Une proposition de décret déposée notamment par les députées Caroline Cassart (MR) et Sophie Fafchamps (Les Engagés) sera soumise à de nouveaux échanges en commission des Pouvoirs locaux ce lundi.

Le texte élargit par ailleurs le périmètre de sa future application, histoire de coller un peu mieux à la société de 2026.

Un bébé sous le bras

Concrètement, il s’agit de garantir le maintien du traitement de bourgmestre ou échevine lorsqu’ils prennent un congé de maternité, de naissance, d’adoption ou encore s’ils accueillent un enfant dans le cadre d’un placement familial reconnu”, explique Caroline Cassart.

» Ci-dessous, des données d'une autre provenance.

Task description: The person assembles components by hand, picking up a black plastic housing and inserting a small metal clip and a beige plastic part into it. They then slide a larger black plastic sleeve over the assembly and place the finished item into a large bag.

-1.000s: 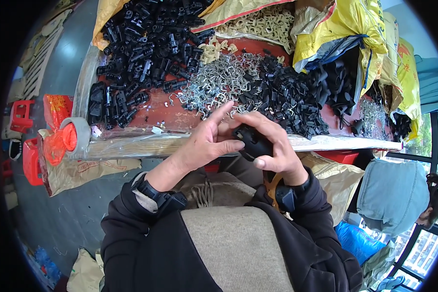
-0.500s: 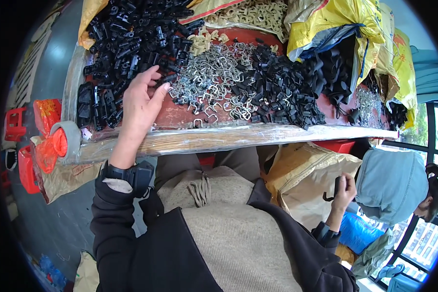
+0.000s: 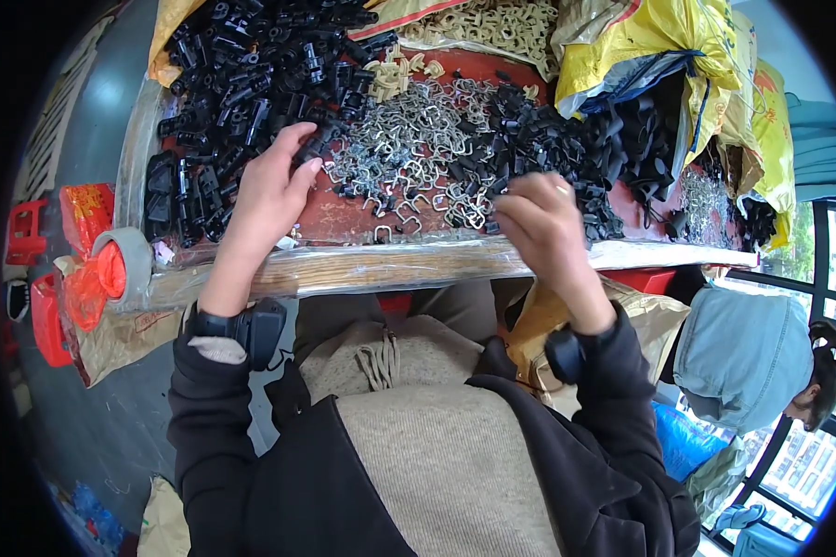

Cette situation de vide juridique, Sophie Fafchamps l’a vécue en direct il y a quelques années : “En décembre 2018, je prête serment comme échevine (NDLR : à Fléron). En septembre 2019, je mets ma fille au monde. Et je n’ai pas droit au congé de maternité”. Enfin si, mais avec zéro euro. “Donc, j’ai travaillé avec mon nouveau-né. Les gens se souviennent que j’allais partout avec elle. Déjà à l’époque, je m’étais dit que ce n’était pas normal.